=== About this task ===
Which lines run from the one containing "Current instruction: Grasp" to the end of the listing below? Write them out exactly, both ends included, with nothing else.

=== Data provided ===
* * *

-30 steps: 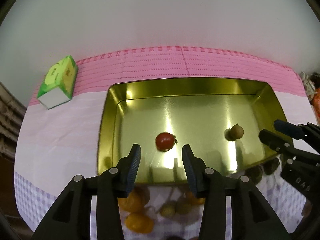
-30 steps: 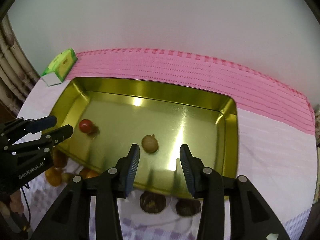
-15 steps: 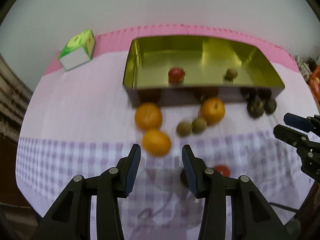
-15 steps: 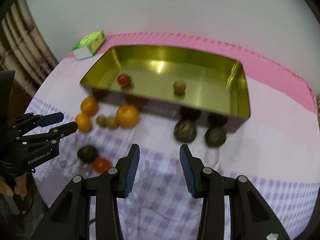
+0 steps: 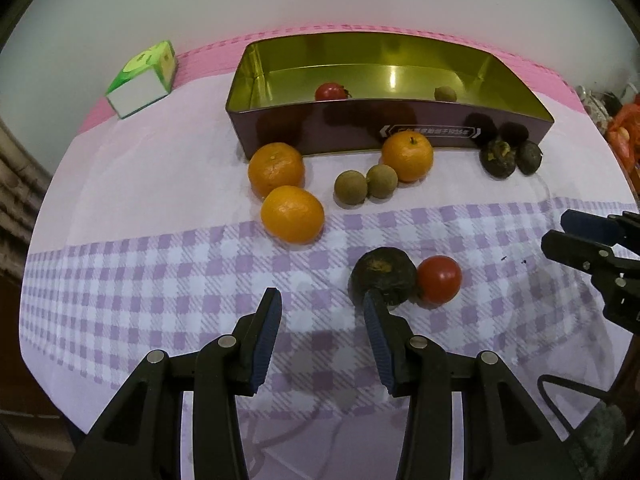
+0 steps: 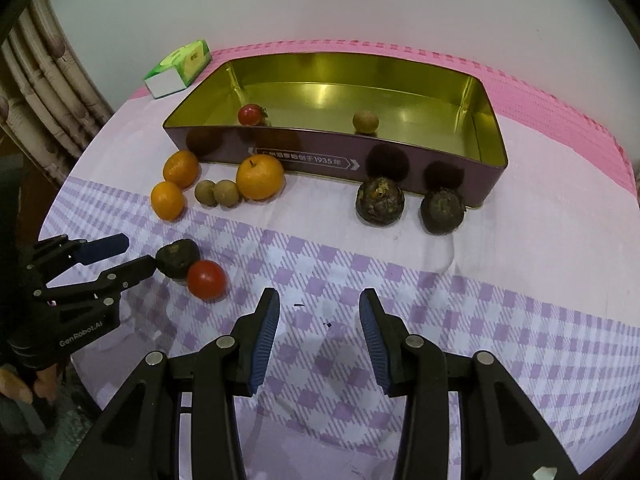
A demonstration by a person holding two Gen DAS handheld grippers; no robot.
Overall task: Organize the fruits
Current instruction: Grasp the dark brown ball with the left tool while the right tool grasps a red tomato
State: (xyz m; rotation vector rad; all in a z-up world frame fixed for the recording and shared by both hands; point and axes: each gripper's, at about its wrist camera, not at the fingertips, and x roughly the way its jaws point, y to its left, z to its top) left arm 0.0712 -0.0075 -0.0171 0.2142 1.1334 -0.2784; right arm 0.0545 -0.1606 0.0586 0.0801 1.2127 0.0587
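Gold-lined tin [image 6: 486, 114] long axis left-right, open top up | left gripper [image 5: 320, 312] apart | right gripper [image 6: 318, 310] apart

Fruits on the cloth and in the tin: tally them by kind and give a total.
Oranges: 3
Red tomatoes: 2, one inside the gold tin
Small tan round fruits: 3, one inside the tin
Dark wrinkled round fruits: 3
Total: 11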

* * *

=== Output ===
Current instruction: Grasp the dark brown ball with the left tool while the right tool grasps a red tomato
State: (xyz m; rotation vector rad; all in a z-up world frame fixed for the recording and shared by both hands; point and axes: each gripper's, at about its wrist camera, not at the fingertips, and x roughly the way its jaws point, y to its left, z to its top) left arm 0.0712 -0.0075 -0.0171 0.2142 1.1334 -0.2784; right arm 0.0545 -0.1606 0.0586 0.0801 1.2127 0.0587
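Gold-lined tin [image 6: 486, 114] long axis left-right, open top up | left gripper [image 5: 320, 312] apart | right gripper [image 6: 318, 310] apart

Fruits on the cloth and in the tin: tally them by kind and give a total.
Oranges: 3
Red tomatoes: 2, one inside the gold tin
Small tan round fruits: 3, one inside the tin
Dark wrinkled round fruits: 3
Total: 11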

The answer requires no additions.